We still know little about how exactly oxytocin modulates neural processing across cortical regions. Interestingly, however, the little that we do know paints a cohesive picture: multiple recent studies investigating oxytocin action in both the neocortex and isocortex (hippocampus) have observed two main effects, one on interneurons and one on excitatory neurons: (i) increased firing rate of inhibitory interneurons, with no change in IPSC amplitude, likely due to membrane depolarization25,26,27,34 and (ii) increased excitability of excitatory neurons, visible as an increase in input resistance35,36.
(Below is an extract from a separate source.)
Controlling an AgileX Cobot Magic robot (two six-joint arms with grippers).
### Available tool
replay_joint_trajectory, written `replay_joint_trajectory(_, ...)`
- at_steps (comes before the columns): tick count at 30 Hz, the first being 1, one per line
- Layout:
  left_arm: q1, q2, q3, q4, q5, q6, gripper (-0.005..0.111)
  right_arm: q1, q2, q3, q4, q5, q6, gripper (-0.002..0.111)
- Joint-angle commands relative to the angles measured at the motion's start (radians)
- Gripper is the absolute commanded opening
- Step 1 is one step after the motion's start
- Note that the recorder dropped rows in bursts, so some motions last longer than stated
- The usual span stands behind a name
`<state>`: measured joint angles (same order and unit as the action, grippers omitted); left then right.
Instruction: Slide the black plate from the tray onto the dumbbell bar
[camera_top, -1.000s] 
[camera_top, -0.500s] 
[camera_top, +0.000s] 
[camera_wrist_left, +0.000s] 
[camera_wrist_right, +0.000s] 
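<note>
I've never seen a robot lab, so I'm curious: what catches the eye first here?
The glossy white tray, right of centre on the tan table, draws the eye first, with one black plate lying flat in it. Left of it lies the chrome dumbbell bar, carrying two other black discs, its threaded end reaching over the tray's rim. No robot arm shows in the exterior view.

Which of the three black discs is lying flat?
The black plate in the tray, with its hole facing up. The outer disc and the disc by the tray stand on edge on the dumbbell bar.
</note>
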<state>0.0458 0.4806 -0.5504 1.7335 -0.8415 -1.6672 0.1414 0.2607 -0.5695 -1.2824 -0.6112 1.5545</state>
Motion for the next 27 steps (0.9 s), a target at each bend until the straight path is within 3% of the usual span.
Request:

In our simulations, we thus investigated how a transient depolarization of interneurons and/or a transient increase in the input resistance of excitatory neurons modulated the population response to ‘touch’ (i.e., thalamic input, two example ‘touch’ trials shown in Fig. 6b). We made three observations. First, we found that increasing inhibitory drive by depolarizing interneurons leads to a potentiation of the population response, the same type of modulation as we observed during social touch (Fig. 6c, first column: the slope is different from unity, and there is no shift in the response, compare with Fig. 5b). Second, we found that increasing the input resistance of excitatory neurons simply leads to a bias in responses, not what we observed during social touch (Fig. 6c, first row: there is a constant upward shift, and the slope is not different from unity). Third, we found that when both modulations were simulated simultaneously, the effects “cancel out”, and the population response is approximately normalized (Fig. 6c, on the diagonal: the slope is unity with only a very slight bias, intermediate configurations visible in the off-diagonal panels).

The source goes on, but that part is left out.